#### [TASK TO CARRY OUT]
Check every line below for the string "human", and copy the lines that contain it.

#### [EXCERPTED RECORDS]

▼▼▼

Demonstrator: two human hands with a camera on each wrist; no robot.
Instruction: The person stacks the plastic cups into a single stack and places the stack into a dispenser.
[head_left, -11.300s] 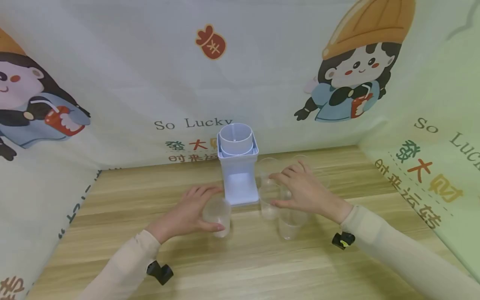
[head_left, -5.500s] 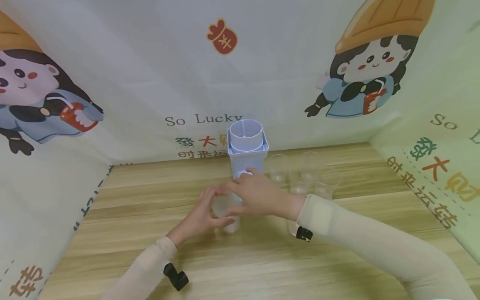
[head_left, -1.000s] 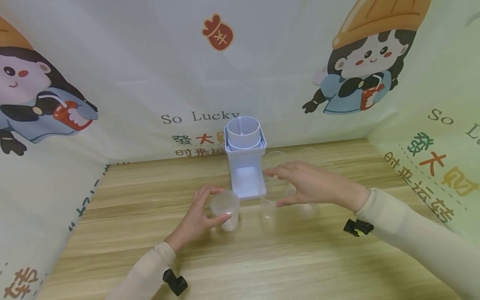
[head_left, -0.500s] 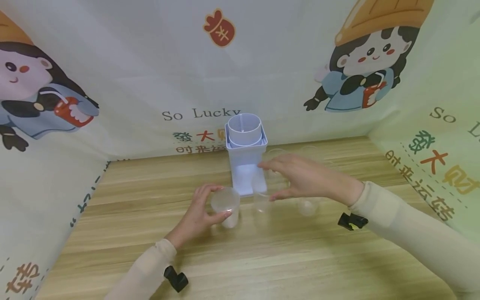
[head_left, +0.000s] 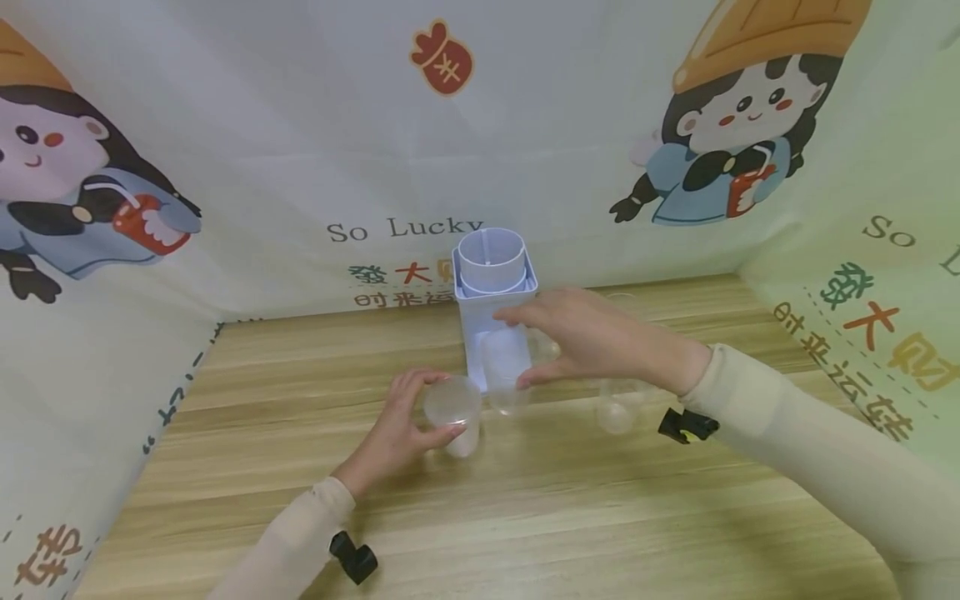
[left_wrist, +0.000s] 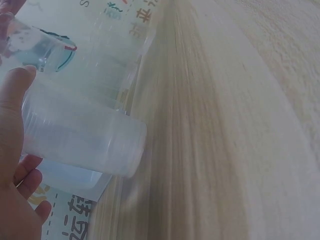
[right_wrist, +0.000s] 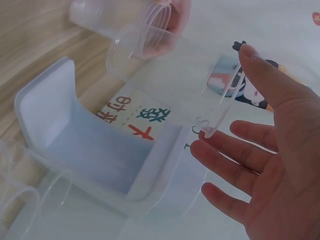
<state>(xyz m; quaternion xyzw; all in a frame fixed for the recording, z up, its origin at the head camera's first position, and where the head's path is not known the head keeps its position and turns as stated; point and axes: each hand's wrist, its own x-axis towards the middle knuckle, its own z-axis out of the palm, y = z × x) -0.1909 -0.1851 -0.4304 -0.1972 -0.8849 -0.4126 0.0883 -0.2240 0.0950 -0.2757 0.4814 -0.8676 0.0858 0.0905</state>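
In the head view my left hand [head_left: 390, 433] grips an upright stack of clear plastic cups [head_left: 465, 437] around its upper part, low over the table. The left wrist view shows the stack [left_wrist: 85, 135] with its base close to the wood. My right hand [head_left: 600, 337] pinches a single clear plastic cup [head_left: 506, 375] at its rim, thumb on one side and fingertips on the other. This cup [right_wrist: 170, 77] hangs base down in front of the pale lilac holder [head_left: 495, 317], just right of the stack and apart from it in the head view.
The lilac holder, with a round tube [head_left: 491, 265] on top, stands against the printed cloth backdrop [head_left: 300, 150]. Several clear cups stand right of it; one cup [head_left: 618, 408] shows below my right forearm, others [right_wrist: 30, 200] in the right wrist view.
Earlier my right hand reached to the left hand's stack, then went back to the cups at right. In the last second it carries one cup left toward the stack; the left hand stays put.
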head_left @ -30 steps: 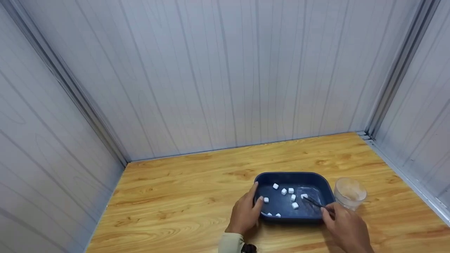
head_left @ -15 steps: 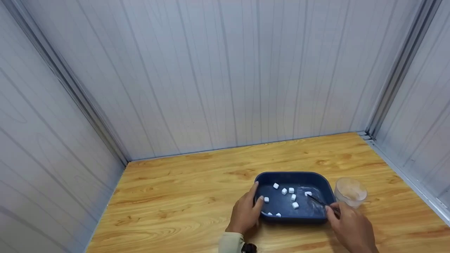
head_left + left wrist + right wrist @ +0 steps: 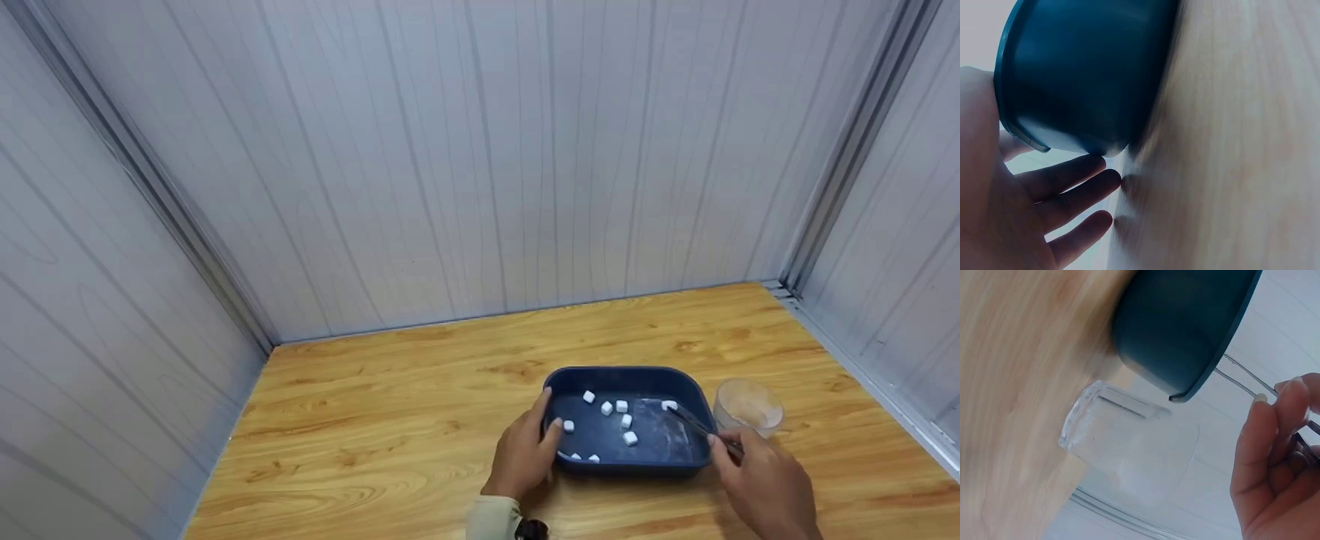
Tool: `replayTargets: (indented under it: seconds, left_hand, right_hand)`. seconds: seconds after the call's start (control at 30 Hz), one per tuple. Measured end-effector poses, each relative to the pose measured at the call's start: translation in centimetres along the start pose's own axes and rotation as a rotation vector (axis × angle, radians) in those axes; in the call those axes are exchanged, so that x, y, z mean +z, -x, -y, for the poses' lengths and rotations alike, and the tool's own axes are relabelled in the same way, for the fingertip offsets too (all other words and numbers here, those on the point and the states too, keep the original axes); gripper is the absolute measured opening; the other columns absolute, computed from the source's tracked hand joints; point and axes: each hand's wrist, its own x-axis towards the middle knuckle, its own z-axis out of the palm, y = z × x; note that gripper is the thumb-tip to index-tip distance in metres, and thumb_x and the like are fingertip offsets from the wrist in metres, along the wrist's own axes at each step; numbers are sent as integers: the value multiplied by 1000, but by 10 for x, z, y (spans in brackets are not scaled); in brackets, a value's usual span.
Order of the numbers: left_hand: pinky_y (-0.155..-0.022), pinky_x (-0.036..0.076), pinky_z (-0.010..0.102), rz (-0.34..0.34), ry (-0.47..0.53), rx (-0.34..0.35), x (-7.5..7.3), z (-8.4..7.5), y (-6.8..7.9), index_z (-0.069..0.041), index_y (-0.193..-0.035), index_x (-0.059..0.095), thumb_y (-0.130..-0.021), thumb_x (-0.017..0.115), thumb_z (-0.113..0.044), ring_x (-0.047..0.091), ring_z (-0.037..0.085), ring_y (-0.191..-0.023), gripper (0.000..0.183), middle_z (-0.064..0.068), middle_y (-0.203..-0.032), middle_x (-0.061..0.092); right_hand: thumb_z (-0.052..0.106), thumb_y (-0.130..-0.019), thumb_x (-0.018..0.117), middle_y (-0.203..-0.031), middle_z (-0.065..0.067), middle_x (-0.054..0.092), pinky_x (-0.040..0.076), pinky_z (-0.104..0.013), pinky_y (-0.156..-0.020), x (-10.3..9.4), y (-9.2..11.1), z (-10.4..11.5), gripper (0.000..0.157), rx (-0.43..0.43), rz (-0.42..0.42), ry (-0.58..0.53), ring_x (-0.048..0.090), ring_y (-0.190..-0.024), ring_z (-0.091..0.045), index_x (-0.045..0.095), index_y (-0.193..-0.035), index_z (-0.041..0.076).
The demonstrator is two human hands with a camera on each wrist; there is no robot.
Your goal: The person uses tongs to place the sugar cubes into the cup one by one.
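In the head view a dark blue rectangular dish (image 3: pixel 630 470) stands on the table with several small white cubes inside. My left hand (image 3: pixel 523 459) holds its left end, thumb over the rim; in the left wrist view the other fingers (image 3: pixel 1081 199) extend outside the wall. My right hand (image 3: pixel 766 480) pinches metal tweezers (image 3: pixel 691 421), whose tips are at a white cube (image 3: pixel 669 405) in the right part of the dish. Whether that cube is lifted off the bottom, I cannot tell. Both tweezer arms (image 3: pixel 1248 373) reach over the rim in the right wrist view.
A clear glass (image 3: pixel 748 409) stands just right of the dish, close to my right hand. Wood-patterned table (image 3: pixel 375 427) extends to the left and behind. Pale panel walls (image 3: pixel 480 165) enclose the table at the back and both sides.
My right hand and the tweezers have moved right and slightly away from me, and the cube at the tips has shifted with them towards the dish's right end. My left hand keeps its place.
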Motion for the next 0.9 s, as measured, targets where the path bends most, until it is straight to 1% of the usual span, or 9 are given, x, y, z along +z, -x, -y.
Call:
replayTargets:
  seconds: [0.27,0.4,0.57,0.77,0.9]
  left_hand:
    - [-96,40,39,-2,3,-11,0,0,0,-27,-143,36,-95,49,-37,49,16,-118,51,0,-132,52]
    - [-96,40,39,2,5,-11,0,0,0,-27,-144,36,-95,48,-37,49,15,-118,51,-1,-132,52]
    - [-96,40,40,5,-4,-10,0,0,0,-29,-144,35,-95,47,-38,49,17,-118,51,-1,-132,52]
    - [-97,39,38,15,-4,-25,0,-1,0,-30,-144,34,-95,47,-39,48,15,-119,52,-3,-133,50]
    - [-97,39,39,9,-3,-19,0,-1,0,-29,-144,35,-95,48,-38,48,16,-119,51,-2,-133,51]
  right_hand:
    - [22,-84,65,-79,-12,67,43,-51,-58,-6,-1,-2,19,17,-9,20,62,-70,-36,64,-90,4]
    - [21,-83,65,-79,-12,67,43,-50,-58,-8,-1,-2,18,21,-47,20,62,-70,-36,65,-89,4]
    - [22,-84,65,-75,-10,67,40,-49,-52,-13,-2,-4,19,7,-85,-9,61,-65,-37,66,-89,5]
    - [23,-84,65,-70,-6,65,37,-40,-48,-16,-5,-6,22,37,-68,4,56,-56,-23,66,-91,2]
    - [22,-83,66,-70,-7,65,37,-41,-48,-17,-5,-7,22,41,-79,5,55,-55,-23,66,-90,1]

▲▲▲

#### [EXERCISE OUTPUT]
Demonstrator: two human hands with a camera on each wrist; no robot.
The demonstrator is two human hands with a camera on each wrist; there is no robot.

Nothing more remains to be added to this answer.